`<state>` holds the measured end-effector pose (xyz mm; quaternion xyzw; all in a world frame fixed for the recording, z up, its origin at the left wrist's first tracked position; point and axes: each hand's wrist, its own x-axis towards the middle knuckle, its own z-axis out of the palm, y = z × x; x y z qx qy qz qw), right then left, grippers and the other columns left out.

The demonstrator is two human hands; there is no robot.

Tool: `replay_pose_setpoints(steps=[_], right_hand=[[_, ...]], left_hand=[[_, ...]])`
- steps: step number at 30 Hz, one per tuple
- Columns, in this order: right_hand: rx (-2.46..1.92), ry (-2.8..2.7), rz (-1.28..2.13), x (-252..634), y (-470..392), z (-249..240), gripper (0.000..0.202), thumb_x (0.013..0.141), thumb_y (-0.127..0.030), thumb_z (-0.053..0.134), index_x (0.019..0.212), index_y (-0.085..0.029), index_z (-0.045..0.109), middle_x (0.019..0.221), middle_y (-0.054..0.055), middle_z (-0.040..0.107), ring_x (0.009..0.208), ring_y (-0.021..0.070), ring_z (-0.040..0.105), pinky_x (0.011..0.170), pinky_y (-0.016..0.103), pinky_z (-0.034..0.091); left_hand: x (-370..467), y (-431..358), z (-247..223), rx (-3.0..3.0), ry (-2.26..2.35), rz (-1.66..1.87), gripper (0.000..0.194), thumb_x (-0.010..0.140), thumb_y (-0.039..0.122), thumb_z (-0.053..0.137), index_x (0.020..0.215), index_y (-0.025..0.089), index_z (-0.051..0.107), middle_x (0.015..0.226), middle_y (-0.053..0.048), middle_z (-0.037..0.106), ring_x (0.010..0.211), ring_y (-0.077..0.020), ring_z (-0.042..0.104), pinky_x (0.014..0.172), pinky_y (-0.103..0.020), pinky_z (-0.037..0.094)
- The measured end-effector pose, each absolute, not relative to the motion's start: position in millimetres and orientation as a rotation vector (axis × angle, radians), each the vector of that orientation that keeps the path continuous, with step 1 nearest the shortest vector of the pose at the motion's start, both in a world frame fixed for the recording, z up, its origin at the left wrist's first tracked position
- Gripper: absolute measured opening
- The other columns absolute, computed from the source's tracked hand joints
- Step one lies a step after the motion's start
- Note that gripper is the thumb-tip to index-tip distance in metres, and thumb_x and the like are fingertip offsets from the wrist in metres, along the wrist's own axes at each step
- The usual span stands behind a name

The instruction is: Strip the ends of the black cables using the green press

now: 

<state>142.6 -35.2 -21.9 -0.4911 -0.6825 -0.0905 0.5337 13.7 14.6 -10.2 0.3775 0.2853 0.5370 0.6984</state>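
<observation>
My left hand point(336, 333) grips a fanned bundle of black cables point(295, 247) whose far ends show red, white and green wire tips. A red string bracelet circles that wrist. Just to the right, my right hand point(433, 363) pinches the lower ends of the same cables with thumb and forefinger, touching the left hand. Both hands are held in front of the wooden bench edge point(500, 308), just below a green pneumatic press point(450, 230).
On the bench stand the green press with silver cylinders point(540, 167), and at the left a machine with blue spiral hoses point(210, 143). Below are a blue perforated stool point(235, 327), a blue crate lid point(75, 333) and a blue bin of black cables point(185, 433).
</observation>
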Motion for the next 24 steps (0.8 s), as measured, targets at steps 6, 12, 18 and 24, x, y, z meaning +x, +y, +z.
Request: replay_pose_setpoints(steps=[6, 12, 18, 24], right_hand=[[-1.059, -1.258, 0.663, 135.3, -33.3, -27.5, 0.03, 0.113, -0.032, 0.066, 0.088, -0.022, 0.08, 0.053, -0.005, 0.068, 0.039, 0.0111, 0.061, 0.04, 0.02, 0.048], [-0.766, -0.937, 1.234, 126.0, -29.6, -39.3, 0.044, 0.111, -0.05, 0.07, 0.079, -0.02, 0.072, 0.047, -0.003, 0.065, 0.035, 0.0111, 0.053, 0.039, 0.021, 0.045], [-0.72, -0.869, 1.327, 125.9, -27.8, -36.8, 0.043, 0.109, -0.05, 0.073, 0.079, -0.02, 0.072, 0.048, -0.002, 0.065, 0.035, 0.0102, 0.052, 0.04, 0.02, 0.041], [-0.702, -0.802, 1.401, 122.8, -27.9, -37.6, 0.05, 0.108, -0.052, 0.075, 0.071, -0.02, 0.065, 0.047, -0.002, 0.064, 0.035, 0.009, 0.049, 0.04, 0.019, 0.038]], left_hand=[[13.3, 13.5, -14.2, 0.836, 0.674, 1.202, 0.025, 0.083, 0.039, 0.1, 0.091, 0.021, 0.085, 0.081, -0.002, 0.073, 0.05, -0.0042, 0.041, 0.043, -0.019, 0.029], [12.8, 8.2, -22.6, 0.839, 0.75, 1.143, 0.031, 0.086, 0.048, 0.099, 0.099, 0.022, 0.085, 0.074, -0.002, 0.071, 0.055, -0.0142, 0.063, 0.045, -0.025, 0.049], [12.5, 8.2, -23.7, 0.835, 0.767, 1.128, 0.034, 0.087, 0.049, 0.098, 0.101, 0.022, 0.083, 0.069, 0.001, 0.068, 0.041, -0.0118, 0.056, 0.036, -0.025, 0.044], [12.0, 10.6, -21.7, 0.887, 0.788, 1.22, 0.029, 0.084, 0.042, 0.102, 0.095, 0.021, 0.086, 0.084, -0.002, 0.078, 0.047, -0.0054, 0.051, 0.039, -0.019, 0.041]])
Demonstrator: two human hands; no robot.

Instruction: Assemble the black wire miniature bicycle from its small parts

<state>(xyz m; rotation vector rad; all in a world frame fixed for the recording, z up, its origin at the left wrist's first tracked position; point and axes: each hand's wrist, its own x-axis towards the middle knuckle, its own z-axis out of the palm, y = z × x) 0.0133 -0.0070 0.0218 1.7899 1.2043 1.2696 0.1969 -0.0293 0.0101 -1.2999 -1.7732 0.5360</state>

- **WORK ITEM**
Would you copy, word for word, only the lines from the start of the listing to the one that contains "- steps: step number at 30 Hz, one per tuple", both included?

- **RESULT FOR THIS TASK**
`<state>` holds the measured end-effector pose (xyz mm; quaternion xyzw; all in a world frame fixed for the recording, z up, its origin at the left wrist's first tracked position; point and axes: each hand's wrist, its own x-axis towards the middle knuckle, its own z-axis out of the palm, y = z × x; x y z qx qy qz qw), right then left, grippers and the other columns left out.

The demonstrator is two human hands; there is no robot.

Tool: `replay_pose_setpoints(steps=[_], right_hand=[[_, ...]], left_hand=[[_, ...]])`
- steps: step number at 30 Hz, one per tuple

That completes the output for this exercise.